Die Polizisten David Förster (Christoph Letkowski) und Anne Peters werden zu einem Notruf geschickt – ein Mann fühlt sich bedroht. Der Einsatz eskaliert und Anne wird lebensgefährlich verletzt. Als die Kommissare Inga Lürsen (Sabine Postel) und Stedefreund (Oliver Mommsen) eintreffen, sind David und der Mann verschwunden. Alles deutet darauf hin, dass der Mann ermordet wurde. Kurz darauf taucht David wieder auf, weicht aber den Fragen zum Tathergang aus. Die Bremer Cops stoßen bei ihren Ermittlunegn auf den Familienclan der Nidals, der das Verbrechen in der Hansestadt Bremen fest im Griff hat: Prostitution, Waffen, Drogen – überall haben die Nidals ihre Finger drin. Hassan ist der Kopf. Doch Beweise gegen ihn sind schwer zu bekommen. Zeugen werden eingeschüchtert oder verschwinden spurlos. Während Peters im Krankenhaus mit ihren schweren Verletzungen kämpft, geraten Lürsen und ihr Kollege immer tiefer in einen Sumpf aus Drohungen und Gewalt. Und David Förster will auf eigene Faust – und mit Hilfe von Hassans Bruder Mesut (Matthias Weidenhöfer), genannt „Sunny“, der sich von der Familie losgesagt hat – den Clan zur Strecke bringen…

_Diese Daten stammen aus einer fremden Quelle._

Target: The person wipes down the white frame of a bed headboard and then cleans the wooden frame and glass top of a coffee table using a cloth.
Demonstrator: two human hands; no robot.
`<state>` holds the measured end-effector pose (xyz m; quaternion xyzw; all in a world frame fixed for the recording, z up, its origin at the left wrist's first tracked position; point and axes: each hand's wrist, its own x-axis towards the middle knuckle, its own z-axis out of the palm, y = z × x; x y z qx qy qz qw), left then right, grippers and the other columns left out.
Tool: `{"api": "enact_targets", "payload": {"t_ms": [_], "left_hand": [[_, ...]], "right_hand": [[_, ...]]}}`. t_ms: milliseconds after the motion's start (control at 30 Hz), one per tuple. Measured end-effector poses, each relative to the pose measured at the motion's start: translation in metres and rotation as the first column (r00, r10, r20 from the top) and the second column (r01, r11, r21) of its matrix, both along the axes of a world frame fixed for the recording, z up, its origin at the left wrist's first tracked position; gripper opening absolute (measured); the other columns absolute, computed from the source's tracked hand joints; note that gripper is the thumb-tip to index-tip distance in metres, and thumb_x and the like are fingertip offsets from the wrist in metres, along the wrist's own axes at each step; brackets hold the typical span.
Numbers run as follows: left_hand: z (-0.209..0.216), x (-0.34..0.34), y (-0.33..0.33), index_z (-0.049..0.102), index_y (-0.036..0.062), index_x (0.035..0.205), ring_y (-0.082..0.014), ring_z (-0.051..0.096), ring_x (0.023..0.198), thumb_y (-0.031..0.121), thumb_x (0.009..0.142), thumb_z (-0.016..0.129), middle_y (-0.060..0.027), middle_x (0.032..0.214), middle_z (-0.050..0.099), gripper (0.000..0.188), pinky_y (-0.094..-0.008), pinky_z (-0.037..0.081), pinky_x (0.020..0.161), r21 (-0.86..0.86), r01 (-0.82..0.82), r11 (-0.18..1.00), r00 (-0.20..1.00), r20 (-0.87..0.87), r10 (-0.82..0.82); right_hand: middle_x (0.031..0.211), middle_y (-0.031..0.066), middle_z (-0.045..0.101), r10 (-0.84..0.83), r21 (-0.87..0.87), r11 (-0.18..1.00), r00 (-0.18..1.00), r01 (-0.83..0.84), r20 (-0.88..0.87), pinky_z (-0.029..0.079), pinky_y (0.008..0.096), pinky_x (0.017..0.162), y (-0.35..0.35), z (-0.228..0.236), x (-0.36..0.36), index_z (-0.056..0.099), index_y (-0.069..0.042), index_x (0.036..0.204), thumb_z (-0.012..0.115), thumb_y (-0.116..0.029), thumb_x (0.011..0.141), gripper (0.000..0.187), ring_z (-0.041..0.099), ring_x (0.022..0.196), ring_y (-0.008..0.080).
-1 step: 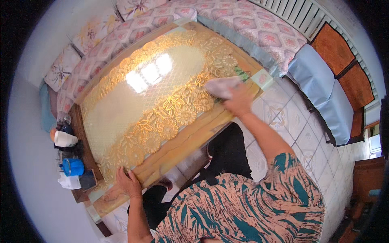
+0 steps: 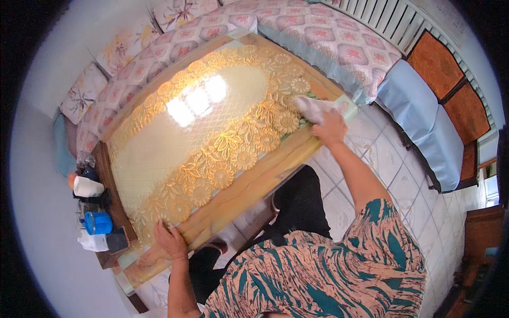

Asaf Avidans Ohrwurm und Chartbreaker „Reckoning Song (One Day)“ bildet die musikalische Klammer dieses packenden, atmosphärischen Krimis, inszeniert von Florian Baxmeyer. Wilfried Huismann (Journalist, Dokumentarist, dreifacher „Grimme-Preis“-Träger, u.a. für „Das Totenschiff“) und Dagmar Gabler haben das Drehbuch geliefert, eine brisante Story um einen arabischen Familienclan, der das organisierte Verbrechen in Bremen kontrolliert. Man merkt dem „Tatort“ an, dass mit Huismann ein rechercheerfahrener Autor am Werk war, der den entscheidenden Anstoß lieferte für die Begegnung mit Menschen, die in die Fänge eines Familienclans geraten waren. Wie heikel das Thema und delikat der Stoff ist, unterstreicht Co-Autorin Gabler: „Das Geschehen in unserem Film und in der Realität ist von Rassismen und vermeintlicher political correctness geprägt.“ Es geht um bedrohte Zeugen, eingeschüchterte Richter, Verbrecher, die sich selbst für das Gesetz halten (Hassan: „Nicht vergessen, ich bin hier das Gesetz“) und zwei Kommissare, die dagegen halten.
Foto: RB / Jörg Landsberg
Rasant und rhythmisch kommt Baxmeyers bereits siebter Bremen-„Tatort rüber. Das liegt auch an den intensiven Bildern von Marcus Kanter (ORF-Kultserie „Braunschlag“), der bei allen sieben Baxmeyer-Filmen hinter der Kamera stand. Die rohe, wilde Bildsprache erinnert an amerikanische Vorbilder, schafft so einen Realismus, der zu diesem gesellschaftlichen brisanten Thema passt. Wer sich mit organisiertem Verbrechen und ausländischen Clans in Deutschland beschäftigt, wird immer auch daran gemessen, inwieweit er es vermeidet, Klischees zu verwenden. Nun, das gelingt auch diesem Bremer „Tatort“ nicht durchgängig – wie beispielsweise bei den Pöbeleien des Clans während der Gerichtsverhandlung.
Gut, dass dieser Bremen-„Tatort auf persönliche Entwicklungen der Kommissare verzichtet, sie standen zuletzt deutlich im Vordergrund. Hier dominiert die brisante Geschichte. Das kommt dem Erzählfluss zugute. Richtig schade an dieser Gangstergeschichte mit gesellschaftlichen Hintergrund ist aber, dass das titelgebende Kernthema „Brüder“ zu wenig beleuchtet und herausgearbeitet wird. Denn es geht um Blutsbrüder aus Schulzeiten (David und Sunny), aber auch um echte, entzweite Brüder (Hassan und Sunny). Mehr Tiefe in dieser so wichtigen Facette der Geschichte hätte man sich durchaus gewünscht, Action und Spannung drängen sie in den Hintergrund. Erst zum starken Finale gewinnt dieses Thema langsam die Oberhand. Und der Schluss ist so beängstigend wie der ganze Film.